Was ist Ihre Rolle im Unternehmen?

Meine Rolle als Inventarverwalter wurde parallel zur Einführung von Slim4 geschaffen. Ich bin einer von sechs Disponenten innerhalb der Paulsen-Gruppe und jeder Disponent ist für die Verwaltung bestimmter Lieferanten zuständig. Ich bin aber auch für die Koordination der Integration von Slim4 zuständig und bin intern der Hauptansprechpartner für alle Themen rund um Slim4 und Optimierungsprozesse.

Wie sieht ein typischer Tag aus?

Ich verwende Slim4, um die Warenverfügbarkeit bei meinen Lieferanten sicherzustellen und um individuelle Kundenaufträge zu disponieren. Außerdem fällt die Verwaltung von Änderungen, die sich auf den Bestand auswirken, in meinen Aufgabenbereich.

Welchen Einfluss hat Slim4 auf Ihren Arbeitsalltag?
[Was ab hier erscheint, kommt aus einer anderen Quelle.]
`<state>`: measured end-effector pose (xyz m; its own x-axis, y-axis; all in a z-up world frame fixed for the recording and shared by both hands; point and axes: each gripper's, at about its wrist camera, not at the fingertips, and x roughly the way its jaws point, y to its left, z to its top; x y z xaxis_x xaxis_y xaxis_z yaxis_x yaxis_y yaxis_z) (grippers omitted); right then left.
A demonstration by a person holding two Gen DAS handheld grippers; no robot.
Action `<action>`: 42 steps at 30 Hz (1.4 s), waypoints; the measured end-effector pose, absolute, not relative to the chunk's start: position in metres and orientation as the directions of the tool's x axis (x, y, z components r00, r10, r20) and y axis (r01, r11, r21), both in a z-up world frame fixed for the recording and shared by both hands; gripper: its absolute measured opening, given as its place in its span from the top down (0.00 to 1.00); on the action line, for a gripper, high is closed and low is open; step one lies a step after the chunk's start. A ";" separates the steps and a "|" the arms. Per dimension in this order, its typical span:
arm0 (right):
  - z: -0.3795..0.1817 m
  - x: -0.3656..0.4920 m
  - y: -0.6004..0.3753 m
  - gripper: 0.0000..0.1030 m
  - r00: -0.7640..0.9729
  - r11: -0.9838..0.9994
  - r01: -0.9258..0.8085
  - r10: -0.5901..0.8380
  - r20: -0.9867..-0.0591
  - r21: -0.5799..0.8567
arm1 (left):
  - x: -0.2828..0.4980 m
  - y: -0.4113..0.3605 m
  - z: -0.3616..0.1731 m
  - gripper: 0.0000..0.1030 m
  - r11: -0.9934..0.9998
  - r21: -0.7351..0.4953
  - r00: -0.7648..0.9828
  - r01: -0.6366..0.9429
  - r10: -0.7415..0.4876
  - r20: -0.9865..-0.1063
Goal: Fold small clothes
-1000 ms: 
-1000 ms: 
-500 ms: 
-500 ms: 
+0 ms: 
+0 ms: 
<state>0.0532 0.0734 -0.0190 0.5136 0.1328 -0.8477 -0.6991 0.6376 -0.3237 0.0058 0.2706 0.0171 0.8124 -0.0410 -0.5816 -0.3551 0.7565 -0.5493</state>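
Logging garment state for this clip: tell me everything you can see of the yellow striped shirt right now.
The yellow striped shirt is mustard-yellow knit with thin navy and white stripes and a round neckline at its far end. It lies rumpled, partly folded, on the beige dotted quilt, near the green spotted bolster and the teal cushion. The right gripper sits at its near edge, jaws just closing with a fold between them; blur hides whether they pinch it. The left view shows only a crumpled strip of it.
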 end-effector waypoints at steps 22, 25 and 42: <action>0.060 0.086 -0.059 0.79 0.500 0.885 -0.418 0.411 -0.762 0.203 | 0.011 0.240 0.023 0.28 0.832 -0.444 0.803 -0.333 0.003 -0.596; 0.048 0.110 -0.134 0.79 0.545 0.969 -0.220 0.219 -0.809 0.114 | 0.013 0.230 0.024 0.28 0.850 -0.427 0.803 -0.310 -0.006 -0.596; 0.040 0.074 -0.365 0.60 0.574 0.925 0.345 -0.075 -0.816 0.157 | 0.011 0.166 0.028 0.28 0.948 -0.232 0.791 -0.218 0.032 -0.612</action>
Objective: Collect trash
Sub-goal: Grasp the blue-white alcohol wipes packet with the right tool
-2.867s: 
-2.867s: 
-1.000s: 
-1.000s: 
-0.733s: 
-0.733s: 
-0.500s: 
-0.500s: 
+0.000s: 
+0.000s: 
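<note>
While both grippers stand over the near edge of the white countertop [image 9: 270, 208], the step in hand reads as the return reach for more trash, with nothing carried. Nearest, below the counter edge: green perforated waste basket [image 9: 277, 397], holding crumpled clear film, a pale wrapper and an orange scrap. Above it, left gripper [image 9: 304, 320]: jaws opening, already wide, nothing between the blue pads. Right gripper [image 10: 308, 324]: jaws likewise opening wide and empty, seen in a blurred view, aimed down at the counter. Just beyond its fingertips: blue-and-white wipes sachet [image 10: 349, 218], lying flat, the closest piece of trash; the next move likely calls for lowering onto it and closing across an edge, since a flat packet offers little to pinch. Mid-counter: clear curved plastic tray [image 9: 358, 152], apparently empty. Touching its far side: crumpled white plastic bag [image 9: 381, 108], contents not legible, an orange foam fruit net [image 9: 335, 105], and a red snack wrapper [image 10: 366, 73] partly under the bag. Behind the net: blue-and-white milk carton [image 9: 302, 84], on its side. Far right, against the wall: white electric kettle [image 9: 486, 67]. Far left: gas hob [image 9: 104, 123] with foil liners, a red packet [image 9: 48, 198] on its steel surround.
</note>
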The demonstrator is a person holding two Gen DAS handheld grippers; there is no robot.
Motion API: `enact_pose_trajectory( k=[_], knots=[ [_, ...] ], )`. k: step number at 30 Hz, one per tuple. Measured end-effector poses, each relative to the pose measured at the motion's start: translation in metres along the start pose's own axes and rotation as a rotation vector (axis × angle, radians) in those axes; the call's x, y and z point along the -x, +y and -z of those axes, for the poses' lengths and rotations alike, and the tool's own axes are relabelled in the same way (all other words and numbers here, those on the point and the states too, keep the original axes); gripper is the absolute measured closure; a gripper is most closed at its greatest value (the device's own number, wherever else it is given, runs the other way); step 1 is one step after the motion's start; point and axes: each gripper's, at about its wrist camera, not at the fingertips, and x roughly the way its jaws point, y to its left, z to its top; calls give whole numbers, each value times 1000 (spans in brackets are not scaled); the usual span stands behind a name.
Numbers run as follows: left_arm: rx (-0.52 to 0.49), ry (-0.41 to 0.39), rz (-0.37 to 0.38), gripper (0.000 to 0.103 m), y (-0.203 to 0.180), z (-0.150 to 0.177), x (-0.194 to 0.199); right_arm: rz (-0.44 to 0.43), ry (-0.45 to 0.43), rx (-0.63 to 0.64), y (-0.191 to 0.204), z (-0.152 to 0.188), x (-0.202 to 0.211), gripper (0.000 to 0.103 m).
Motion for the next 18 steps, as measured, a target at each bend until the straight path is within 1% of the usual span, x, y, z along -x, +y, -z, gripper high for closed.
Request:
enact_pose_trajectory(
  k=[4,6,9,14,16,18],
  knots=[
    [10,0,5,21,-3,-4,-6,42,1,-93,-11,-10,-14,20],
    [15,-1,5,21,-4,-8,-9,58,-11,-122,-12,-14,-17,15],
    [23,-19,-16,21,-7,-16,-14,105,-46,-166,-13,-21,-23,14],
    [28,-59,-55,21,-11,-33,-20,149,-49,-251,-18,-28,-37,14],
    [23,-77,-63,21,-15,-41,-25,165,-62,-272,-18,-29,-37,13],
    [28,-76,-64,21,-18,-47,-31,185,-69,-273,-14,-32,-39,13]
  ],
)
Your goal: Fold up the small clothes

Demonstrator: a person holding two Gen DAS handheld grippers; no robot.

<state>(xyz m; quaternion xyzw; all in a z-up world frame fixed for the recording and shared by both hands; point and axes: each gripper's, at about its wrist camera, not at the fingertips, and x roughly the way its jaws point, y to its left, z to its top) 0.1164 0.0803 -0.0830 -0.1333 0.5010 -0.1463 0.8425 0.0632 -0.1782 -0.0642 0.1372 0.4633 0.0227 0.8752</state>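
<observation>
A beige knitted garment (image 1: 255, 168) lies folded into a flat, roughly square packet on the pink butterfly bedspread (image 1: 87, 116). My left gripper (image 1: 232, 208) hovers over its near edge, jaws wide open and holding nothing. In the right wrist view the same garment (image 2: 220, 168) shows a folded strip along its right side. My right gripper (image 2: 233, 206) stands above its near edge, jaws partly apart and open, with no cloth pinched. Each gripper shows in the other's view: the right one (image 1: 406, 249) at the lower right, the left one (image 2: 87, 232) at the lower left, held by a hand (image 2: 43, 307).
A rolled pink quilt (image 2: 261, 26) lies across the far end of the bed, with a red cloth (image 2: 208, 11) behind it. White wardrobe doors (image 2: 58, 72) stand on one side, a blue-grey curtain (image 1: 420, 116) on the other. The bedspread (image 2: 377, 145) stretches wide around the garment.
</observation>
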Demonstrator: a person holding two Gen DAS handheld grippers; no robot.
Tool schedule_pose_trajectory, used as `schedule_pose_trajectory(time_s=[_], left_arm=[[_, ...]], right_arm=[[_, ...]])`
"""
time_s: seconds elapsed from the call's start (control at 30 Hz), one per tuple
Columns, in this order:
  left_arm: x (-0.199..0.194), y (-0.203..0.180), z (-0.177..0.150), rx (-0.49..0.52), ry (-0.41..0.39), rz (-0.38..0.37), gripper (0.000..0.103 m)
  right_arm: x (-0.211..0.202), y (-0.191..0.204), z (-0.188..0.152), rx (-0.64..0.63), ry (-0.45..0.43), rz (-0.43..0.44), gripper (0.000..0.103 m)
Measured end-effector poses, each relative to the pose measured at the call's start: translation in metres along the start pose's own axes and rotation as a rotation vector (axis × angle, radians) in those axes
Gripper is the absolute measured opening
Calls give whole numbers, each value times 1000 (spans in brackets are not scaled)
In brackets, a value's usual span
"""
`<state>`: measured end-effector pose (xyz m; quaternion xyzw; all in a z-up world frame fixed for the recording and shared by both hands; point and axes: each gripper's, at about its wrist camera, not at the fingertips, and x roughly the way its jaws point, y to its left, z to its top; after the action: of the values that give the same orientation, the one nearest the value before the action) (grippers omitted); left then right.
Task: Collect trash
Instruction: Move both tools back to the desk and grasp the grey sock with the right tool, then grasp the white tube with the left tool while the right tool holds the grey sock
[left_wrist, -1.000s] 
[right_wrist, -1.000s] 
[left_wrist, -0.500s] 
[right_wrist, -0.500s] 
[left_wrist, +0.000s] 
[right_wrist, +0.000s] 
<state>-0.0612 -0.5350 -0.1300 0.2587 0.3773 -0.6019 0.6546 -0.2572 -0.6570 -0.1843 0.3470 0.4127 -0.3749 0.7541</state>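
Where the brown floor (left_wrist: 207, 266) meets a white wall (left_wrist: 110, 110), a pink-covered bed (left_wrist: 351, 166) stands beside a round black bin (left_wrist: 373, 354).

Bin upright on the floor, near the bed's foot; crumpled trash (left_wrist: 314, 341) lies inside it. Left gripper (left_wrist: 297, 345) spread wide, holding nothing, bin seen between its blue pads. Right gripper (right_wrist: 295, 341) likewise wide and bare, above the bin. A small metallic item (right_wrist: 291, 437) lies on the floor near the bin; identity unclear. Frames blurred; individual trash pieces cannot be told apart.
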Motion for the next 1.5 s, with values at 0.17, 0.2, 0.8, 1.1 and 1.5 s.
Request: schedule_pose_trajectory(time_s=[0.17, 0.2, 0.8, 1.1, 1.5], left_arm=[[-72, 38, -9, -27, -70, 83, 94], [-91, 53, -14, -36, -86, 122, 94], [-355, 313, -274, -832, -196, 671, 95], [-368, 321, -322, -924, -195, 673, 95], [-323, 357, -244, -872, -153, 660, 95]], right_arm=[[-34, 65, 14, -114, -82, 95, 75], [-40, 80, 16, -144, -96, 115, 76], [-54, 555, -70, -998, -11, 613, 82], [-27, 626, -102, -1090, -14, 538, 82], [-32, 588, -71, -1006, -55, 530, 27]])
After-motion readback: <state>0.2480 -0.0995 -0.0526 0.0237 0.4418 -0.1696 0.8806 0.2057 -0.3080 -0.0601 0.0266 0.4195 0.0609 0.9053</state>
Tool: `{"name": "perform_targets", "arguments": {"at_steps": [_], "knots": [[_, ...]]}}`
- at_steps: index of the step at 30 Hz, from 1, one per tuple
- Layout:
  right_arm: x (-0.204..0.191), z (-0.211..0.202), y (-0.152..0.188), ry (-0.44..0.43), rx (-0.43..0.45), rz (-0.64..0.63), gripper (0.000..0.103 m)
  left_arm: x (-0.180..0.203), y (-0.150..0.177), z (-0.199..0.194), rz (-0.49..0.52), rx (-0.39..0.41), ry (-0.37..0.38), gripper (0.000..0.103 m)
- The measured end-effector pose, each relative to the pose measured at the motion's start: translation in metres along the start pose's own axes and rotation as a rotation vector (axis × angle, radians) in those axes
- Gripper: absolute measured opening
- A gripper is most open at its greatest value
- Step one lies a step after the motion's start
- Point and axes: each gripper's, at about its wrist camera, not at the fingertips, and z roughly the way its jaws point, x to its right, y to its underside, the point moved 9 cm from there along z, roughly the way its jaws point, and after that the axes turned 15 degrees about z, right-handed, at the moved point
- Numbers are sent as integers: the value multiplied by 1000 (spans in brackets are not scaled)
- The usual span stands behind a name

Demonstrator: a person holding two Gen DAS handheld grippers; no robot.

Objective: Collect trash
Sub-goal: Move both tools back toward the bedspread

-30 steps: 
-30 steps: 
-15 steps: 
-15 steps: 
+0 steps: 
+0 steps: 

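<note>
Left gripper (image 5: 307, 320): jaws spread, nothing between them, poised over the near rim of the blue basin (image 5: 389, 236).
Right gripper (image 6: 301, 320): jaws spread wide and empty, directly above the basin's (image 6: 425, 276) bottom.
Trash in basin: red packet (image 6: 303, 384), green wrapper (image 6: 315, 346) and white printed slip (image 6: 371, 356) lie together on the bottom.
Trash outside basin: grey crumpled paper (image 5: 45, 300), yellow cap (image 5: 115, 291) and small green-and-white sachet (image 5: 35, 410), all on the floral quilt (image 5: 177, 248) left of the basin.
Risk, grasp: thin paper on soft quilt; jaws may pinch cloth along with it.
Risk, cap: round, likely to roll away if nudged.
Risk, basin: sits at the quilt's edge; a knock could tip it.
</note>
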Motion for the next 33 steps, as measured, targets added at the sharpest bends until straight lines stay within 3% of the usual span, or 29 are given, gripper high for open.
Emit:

Mit Slim4 nimmt die tägliche Disposition nur noch etwa eine Stunde meiner Zeit in Anspruch. Darüber hinaus verbringe ich etwa vier Stunden am Tag mit der Kontrolle bestimmter Artikelgruppen und Bestandsausnahmen sowie mit der Unterstützung des restlichen Teams.

Welchen Einfluss hat Slim4 auf Ihren Alltag? Was würden Sie tun, wenn Sie Slim4 nicht hätten?

Die größte und beeindruckendste Veränderung, die wir seit der Einführung von Slim4 feststellen konnten, ist die Umstellung von Papierformularen auf eine papierlose Planung. Das hat uns einen erheblichen Zeitvorteil verschafft! Die Terminplanung ist viel klarer und transparenter geworden. Durch die Kombination von Parametern, die wir in Slim4 festgelegt haben, und durch die Verwendung von standardisierten Bestellungen sind unsere Bestandsziele viel leichter zu erreichen.

Was ist die wichtigste Herausforderung bzw. das wichtigste Ziel Ihrer Arbeit im Zusammenhang mit der Bestandsaufnahme oder dem Betrieb?

Die größte Herausforderung besteht darin, ein Höchstmaß an Service mit einem möglichst geringen Bestand zu gewährleisten! Es gibt immer Raum für weitere Verbesserungen. Das nächste Ziel für mich ist es, tiefer in Slim4 einzusteigen, um möglichst viele Analyse- und Verbesserungsmöglichkeiten zu erschließen. Durch die Vielfalt der Lieferanten gibt es noch viele Möglichkeiten, Slim4 an unsere individuellen Bedürfnisse anzupassen und die Einkaufsprozesse noch weiter zu vereinfachen.

Welche Ziele haben Sie für die Zukunft?

Das Feld des Bestandsmanagements ist unglaublich breit und Slim4 stellt für mich nur einen kleinen Bereich dar. Da wir mittlerweile 54 Standorte haben, werden wir bei weiterem Wachstum auch in Zukunft immer wieder mit neuen Herausforderungen und Prozessen konfrontiert werden.